Human pathologists undergo extensive training to identify instances of tissue contamination, where samples from one patient are erroneously placed on another patient’s microscope slides, a phenomenon known as tissue contamination. However, artificial intelligence (AI) models, typically trained in controlled, simulated settings, can struggle with such scenarios, as highlighted in a recent study by Northwestern Medicine.
The study reveals that while AIs excel at distinguishing between predefined categories in pristine conditions, they may falter when exposed to a range of unfamiliar materials in real-world applications. Dr. Jeffery Goldstein, the corresponding author and director of perinatal pathology at Northwestern University Feinberg School of Medicine, emphasizes the discrepancy between AI performance in controlled environments versus real-life challenges.
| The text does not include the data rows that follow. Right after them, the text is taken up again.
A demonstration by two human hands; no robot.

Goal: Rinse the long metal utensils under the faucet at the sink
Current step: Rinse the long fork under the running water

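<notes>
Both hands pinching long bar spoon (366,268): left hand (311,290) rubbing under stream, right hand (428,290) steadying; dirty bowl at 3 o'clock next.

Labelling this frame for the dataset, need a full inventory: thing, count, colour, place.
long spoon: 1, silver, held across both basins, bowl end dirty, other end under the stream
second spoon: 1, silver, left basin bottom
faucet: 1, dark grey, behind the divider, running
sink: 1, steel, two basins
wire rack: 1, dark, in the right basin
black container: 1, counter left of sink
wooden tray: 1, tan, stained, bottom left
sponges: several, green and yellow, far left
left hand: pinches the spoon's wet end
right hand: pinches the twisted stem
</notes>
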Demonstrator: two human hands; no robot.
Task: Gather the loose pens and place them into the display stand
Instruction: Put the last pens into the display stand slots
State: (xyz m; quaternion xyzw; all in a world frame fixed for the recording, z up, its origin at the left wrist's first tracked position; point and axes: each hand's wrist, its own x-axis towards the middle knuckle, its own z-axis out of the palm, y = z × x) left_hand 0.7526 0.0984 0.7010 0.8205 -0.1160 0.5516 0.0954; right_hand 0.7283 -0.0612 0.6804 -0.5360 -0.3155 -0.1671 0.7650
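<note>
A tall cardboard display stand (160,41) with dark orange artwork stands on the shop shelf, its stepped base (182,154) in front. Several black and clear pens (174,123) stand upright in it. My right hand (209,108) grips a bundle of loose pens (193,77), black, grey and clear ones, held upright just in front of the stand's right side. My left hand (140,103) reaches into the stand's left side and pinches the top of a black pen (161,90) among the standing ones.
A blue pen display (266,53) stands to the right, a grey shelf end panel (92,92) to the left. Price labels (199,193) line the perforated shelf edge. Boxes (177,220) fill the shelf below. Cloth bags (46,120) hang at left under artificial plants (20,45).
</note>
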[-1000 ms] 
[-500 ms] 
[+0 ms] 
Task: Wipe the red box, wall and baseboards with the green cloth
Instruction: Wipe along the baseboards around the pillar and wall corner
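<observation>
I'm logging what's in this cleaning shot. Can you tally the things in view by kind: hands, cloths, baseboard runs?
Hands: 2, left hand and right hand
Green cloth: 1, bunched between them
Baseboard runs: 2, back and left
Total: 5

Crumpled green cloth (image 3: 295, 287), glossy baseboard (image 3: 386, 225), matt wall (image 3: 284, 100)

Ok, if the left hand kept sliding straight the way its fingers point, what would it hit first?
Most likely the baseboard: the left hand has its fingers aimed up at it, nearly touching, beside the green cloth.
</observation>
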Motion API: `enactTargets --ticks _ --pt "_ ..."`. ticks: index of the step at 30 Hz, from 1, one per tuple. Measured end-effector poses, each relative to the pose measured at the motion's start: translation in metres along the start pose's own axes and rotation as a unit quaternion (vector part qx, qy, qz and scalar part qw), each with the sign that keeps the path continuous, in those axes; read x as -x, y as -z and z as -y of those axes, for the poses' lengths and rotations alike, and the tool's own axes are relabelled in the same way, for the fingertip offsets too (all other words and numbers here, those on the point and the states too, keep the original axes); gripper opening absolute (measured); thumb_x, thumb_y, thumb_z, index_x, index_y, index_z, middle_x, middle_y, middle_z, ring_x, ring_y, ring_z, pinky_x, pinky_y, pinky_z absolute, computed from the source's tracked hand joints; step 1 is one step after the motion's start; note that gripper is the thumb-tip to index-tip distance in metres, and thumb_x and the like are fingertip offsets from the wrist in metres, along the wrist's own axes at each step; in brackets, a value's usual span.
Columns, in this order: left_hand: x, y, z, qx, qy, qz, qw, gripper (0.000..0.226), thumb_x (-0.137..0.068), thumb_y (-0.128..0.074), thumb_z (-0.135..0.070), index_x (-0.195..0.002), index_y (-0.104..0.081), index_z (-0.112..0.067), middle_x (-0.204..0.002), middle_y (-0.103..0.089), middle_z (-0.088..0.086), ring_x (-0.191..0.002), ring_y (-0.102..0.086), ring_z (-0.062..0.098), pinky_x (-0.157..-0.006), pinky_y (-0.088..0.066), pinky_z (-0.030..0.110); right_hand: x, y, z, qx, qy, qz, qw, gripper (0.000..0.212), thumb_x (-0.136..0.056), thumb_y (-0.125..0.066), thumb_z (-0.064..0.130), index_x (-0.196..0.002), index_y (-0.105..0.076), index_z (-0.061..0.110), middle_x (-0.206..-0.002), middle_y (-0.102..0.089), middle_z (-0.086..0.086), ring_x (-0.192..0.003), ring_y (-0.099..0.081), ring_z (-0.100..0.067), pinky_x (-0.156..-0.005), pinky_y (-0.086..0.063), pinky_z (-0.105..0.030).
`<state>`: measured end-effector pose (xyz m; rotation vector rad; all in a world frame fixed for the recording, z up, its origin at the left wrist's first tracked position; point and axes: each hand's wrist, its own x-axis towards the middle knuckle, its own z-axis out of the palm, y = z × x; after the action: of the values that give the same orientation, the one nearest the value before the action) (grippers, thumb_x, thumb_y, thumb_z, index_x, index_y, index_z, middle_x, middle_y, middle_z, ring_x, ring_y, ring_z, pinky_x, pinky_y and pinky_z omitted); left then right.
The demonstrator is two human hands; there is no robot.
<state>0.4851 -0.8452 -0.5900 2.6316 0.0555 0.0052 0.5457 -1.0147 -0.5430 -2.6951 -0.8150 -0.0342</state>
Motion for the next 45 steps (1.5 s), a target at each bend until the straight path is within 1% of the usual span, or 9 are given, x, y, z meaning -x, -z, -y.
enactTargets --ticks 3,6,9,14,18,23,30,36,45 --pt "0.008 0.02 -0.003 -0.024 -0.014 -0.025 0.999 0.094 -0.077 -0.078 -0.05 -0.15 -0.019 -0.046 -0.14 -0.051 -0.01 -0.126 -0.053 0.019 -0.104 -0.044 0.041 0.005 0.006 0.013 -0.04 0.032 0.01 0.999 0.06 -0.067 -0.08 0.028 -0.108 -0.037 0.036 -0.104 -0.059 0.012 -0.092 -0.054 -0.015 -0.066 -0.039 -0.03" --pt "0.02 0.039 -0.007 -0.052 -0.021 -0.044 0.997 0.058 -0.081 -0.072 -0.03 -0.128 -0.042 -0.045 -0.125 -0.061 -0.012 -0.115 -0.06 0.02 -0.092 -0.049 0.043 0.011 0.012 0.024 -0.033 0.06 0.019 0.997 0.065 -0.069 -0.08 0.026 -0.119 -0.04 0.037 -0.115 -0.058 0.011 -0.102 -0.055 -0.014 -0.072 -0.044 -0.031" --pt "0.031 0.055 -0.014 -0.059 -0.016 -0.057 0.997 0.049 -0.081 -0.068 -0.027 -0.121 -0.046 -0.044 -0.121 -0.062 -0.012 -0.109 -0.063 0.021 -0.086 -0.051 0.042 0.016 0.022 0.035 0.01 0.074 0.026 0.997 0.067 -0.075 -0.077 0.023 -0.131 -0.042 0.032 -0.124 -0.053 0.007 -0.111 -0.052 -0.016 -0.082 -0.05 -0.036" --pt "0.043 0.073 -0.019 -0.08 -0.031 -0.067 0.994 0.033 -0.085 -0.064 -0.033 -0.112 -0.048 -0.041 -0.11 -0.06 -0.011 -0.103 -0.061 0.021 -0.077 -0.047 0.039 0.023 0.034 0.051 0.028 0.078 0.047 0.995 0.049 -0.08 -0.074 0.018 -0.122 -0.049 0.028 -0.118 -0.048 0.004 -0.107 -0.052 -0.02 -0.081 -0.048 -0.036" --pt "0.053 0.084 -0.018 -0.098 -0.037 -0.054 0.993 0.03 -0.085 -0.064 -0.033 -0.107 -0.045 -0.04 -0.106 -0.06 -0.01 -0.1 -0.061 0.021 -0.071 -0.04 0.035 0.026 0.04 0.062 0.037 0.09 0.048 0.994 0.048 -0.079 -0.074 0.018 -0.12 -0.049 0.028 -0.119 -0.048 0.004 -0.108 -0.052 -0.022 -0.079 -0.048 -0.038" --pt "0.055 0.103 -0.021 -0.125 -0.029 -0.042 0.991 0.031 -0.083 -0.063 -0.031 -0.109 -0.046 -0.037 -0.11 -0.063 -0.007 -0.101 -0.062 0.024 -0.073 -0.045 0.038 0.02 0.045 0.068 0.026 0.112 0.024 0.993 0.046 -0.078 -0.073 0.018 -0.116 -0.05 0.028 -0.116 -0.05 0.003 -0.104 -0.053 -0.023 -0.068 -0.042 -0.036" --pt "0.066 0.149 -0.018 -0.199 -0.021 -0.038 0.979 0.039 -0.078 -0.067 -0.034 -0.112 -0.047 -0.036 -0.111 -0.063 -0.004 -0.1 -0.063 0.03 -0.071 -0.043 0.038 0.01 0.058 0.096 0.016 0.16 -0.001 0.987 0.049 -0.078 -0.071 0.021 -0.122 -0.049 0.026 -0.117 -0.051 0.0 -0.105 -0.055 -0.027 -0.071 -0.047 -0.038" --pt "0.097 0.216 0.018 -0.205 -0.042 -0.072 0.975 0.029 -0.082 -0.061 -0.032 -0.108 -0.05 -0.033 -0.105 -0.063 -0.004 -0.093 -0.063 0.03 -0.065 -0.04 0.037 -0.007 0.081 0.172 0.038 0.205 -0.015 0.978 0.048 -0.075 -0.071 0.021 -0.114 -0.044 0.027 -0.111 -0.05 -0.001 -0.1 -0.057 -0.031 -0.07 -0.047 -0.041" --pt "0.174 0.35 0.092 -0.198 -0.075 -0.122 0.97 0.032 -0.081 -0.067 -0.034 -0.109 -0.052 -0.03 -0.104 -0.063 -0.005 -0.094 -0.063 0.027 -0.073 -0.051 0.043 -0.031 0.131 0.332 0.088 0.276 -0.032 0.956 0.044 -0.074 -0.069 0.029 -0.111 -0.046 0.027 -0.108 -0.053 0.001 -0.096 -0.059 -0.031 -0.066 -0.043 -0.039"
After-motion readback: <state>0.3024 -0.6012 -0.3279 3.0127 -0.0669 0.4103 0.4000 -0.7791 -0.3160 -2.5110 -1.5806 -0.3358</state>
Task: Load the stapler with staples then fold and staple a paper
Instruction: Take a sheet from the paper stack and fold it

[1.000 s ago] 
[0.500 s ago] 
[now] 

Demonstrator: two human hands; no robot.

In this research, scientists trained four AI models to analyze various aspects of tissue samples, such as detecting blood vessel damage, estimating gestational age, classifying lesions, and identifying prostate cancer. Subsequently, the AIs were exposed to contaminant tissues randomly sampled from other slides, leading to errors in their diagnostic capabilities across the board.
The study, recently published in Modern Pathology, underscores how tissue contamination adversely impacts machine-learning models, a factor often overlooked by non-pathologist researchers and clinicians. While pathologists are adept at disregarding contaminants in their analyses, AI models struggle to differentiate between relevant and contaminant elements, leading to distractions and errors in their assessments.
Unlike humans who sequentially examine different fields of view under a microscope to form a comprehensive diagnosis, AI models face challenges in prioritizing information and filtering out irrelevant data. The study emphasizes the need to address the AI models’ susceptibility to distractions caused by biological impurities, urging practitioners to enhance the models’ ability to discern and disregard contaminants effectively.
While previous studies in pathology have focused on image artifacts like blurriness or debris on slides, this research is the first to investigate the impact of tissue contamination on AI performance. Despite encountering obstacles during the study, Dr. Goldstein remains optimistic about integrating AI into pathology practices, particularly in the evaluation of placental tissue, to enhance diagnostic accuracy and efficiency.
The study’s findings shed light on the importance of addressing real-world challenges in AI applications within pathology, emphasizing the ongoing need to refine machine-learning models for practical clinical use.